COLLECT_LIST

Drill has several functions which can create lists/arrays or maps from your data.

COLLECT_LIST

This function takes the values of an expression and converts them into a map

Syntax

COLLECT_LIST(<key> <expr>)

Where is a literal containing a map key and is an expression. The function can contain many key/value pairs.

Example

apache drill> SELECT collect_list('n_nationkey', n_nationkey, 'n_name', n_name) as newlist
FROM (SELECT * from cp.`tpch/nation.parquet` limit 2) group by 'a';
+-------------------------------------------------------------------------------+
|                                    newlist                                    |
+-------------------------------------------------------------------------------+
| [{"n_nationkey":0,"n_name":"ALGERIA"},{"n_nationkey":1,"n_name":"ARGENTINA"}] |
+-------------------------------------------------------------------------------+
1 row selected (0.186 seconds)

COLLECT_TO_LIST_VARCHAR

This function takes the values of an expression and converts it to a list/array.

Syntax

COLLECT_TO_LIST_VARCHAR(*column*)

Where column is a column that will be converted to a list (array).

Example

The following query takes the position_title field and converts that field into a Drill list. This function does not remove duplicates, so if you use this on a column containing non-unique values, it will simply convert all those values into a list.
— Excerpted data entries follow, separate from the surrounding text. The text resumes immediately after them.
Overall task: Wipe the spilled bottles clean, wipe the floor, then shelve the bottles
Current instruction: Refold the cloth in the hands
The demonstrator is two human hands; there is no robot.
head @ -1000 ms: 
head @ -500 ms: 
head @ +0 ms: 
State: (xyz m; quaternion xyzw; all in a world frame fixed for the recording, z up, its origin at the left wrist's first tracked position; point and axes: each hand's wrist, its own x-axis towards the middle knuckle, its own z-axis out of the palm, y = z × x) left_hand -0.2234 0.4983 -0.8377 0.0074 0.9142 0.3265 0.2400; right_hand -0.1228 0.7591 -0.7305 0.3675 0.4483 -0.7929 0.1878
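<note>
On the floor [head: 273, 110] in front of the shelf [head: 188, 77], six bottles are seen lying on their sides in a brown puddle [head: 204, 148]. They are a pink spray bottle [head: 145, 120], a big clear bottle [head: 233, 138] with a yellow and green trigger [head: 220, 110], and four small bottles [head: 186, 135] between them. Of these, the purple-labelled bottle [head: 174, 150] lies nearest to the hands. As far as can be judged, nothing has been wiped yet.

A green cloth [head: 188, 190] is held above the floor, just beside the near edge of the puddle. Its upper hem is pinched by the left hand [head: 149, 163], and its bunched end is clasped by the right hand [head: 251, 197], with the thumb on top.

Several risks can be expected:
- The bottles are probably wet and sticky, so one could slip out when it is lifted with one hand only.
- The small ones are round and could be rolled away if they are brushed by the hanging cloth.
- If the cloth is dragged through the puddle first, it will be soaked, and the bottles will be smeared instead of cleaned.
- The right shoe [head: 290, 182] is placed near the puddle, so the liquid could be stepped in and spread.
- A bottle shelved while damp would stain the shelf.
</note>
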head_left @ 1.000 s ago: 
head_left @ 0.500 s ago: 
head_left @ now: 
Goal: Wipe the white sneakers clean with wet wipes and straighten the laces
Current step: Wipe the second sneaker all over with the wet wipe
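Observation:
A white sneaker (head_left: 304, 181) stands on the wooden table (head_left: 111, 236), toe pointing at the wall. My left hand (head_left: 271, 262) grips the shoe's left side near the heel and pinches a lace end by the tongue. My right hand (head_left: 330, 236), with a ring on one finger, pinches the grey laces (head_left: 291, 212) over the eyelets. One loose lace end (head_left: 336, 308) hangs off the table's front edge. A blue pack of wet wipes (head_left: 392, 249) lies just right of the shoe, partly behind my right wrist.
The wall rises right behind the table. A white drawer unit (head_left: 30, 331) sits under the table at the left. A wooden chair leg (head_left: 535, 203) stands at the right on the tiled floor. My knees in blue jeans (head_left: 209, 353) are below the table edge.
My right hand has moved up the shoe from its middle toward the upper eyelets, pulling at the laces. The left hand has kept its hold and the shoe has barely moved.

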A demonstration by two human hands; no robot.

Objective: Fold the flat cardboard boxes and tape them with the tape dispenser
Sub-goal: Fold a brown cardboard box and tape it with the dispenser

apache drill> SELECT collect_to_list_varchar(position_title) FROM (SELECT * FROM cp.`employee.json` LIMIT 5);
+----------------------------------------------------------------------------------+
|                                      EXPR$0                                      |
+----------------------------------------------------------------------------------+
| ["President","VP Country Manager","VP Country Manager","VP Country Manager","VP Information Systems"] |
+----------------------------------------------------------------------------------+